- **About this exercise**
Report the count, and only the count, of lines in the records that include the word "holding".

- **Dataset entries**
==========
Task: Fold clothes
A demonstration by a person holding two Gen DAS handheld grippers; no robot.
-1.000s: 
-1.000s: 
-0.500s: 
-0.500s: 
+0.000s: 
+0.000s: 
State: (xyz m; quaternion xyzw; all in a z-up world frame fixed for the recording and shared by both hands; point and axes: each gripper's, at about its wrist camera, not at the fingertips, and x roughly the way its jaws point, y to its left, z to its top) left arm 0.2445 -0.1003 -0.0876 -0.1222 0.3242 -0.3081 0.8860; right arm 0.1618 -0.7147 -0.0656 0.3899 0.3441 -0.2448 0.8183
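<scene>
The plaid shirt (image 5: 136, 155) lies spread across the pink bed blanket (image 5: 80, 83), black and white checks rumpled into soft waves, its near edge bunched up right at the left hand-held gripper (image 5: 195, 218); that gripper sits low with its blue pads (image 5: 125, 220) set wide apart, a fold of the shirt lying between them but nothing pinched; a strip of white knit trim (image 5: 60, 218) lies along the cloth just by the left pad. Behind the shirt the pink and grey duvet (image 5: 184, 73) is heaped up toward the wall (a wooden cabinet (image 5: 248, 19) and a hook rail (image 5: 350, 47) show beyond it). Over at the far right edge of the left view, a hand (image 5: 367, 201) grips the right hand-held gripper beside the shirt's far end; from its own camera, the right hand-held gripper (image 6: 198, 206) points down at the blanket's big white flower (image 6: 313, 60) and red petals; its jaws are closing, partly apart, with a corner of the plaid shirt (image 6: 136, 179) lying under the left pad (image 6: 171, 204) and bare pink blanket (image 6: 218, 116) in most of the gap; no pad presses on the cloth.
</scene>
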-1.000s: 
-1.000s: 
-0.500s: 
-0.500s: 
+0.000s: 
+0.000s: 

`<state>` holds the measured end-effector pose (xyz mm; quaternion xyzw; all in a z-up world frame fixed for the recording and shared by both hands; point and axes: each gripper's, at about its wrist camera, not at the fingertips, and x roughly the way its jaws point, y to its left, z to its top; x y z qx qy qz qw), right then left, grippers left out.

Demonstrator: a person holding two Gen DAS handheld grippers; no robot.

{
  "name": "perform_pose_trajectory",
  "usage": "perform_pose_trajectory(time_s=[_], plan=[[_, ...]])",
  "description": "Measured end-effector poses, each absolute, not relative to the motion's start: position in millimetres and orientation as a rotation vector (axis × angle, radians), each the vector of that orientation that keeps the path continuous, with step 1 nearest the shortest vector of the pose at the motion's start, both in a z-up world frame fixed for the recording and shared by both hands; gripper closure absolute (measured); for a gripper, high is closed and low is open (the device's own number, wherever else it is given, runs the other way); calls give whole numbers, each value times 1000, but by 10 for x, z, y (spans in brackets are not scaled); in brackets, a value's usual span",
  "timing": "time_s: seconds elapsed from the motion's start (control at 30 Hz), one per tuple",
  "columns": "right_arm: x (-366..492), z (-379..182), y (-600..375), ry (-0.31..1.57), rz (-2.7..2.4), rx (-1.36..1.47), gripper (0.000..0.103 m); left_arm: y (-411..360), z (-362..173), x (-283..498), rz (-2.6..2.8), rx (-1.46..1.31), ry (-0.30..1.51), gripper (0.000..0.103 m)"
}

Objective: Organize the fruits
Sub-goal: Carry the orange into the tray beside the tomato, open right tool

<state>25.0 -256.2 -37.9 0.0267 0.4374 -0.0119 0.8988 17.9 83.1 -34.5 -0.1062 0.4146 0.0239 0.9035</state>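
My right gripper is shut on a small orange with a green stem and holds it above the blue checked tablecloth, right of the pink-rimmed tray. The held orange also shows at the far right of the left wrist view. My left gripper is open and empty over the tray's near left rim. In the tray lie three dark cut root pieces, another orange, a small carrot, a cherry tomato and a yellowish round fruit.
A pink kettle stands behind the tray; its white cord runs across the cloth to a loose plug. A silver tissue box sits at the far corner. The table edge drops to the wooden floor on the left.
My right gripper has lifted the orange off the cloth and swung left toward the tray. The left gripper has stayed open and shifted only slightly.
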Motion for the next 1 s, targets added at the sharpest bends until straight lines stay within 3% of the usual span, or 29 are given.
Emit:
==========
- **Answer for this exercise**
2